Он уже много лет как с этим завязал, он порядочный бизнесмен, он состоятельный, он… Что еще сказать в пользу брата, Лариса Яковлевна не придумала. Да и если положить руку на сердце, она вообще мало что знала о его жизни и о нем самом. Что у него за бизнес на Кипре? Она понятия не имела. Как он живет, чем занимается? С кем общается? Тоже. А сказать по совести, и знать не хотела.
Пора ему домой, определенно пора. Присутствие брата ее ощутимо тяготило, особенно с тех пор, как их посетил тот оперуполномоченный.
Глава 15
1929 г. Париж. Франция
— Анечка, милая, ну как ты не понимаешь? Все, о чем мы мечтали, все, к чему мы так стремились, вот оно, только руку протяни! И вдруг все бросить? Это немыслимо, это дико! — Федор нервно шагал из угла в угол, не имея сил остановиться.
— Феденька, я все понимаю, я больше всего на свете этого хочу, но я не могу бросить отца, просто не могу! У него больше никого нет, только я! — прижав к сердцу кулачки и глядя на мужа несчастными глазами, говорила с надрывом Анечка.
— Но у меня тоже никого нет, кроме тебя! Никого!
— Я знаю, милый мой, я знаю, я на все готова ради тебя, честное слово, но я не могу бросить отца!
— Да это же абсурд какой-то! Его никто не собирался бросать, жили тихо-мирно, виделись чуть ли не каждый день, и вот нате вам, этот отъезд! Ни с кем не посоветовавшись, ни о ком не подумав! — Возмущению Федора не было предела. — Анечка, ты хоть понимаешь, как важна для нас с тобой эта экспедиция? Я поеду туда как представитель Дюваля! Я буду личным помощником руководителя экспедиции! Для меня это гарантированное имя в научных кругах, это статьи, это докторская степень, это место на кафедре, это приличное жалование, это наше с тобой будущее! Это слава, в конце концов! Это деньги! Это лекции, это статьи! Да Дюваль только из-за моих рассказов рискнул ввязаться в это предприятие, я должен представлять его интересы, выступать гарантом! А Египет, а Каир, а гробница Тутанхамона? Ты же мечтала там побывать, ты грезила этой поездкой, и теперь все забыть? Да от этой поездки зависит все наше будущее, положение в обществе, будущее наших детей! Я могу сколотить там неплохое состояние! Мы можем!

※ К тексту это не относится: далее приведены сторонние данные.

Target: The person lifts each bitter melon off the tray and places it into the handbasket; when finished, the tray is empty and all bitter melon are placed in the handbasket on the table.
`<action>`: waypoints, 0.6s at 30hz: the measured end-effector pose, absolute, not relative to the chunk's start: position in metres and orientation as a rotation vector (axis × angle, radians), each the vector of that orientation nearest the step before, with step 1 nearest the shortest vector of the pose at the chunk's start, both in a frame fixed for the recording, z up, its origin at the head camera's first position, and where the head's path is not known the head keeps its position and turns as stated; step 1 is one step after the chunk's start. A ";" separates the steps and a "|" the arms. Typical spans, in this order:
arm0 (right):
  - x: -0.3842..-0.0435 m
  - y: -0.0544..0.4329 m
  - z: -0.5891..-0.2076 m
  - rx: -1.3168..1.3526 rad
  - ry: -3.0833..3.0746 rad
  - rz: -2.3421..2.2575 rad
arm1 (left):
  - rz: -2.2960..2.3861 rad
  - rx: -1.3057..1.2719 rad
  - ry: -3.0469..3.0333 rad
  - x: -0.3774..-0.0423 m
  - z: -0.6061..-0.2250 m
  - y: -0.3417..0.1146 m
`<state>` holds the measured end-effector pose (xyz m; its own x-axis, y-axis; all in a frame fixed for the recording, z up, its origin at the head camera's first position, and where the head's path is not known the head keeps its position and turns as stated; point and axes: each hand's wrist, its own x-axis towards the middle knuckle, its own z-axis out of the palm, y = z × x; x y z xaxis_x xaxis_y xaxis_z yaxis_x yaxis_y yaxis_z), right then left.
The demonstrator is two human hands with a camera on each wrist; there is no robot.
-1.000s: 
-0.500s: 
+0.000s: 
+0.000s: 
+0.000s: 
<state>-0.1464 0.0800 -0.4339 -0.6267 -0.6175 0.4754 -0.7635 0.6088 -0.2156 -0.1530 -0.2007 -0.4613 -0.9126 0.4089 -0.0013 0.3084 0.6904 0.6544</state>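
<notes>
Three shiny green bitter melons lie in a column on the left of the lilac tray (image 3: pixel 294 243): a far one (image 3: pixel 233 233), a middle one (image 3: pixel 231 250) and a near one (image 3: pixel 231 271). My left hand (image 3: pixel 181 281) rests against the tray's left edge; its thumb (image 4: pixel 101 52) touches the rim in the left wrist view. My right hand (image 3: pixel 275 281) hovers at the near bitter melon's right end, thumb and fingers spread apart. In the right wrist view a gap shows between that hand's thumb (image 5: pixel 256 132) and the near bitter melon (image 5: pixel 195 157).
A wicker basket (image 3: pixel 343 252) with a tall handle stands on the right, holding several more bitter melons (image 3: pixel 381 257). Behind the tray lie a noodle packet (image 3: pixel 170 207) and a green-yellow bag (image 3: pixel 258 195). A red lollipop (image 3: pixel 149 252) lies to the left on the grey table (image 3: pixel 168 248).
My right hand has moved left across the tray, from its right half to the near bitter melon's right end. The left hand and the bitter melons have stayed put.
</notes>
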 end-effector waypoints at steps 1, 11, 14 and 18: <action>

— Феденька, любимый мой, я все понимаю, — в сотый раз повторяла Анна, глядя на мужа несчастными глазами. — Но папа! Он твердо решил ехать, его там будут издавать, ему дадут квартиру, работу, сам Луначарский обещал! Граф Алексей Николаевич пишет.
— Какой еще Луначарский? При чем тут Луначарский? Плевать я хотел на графа, мало ли что он пишет! Твоего отца и так издают, у него есть квартира. Хорошая квартира! Зачем ему куда-то ехать, да еще и к большевикам? Ты разве не читала, что пишут сейчас о России? Что там творится? Это же чистейшее безумие! Ну зачем, зачем ему понадобилось туда ехать, да еще и сейчас?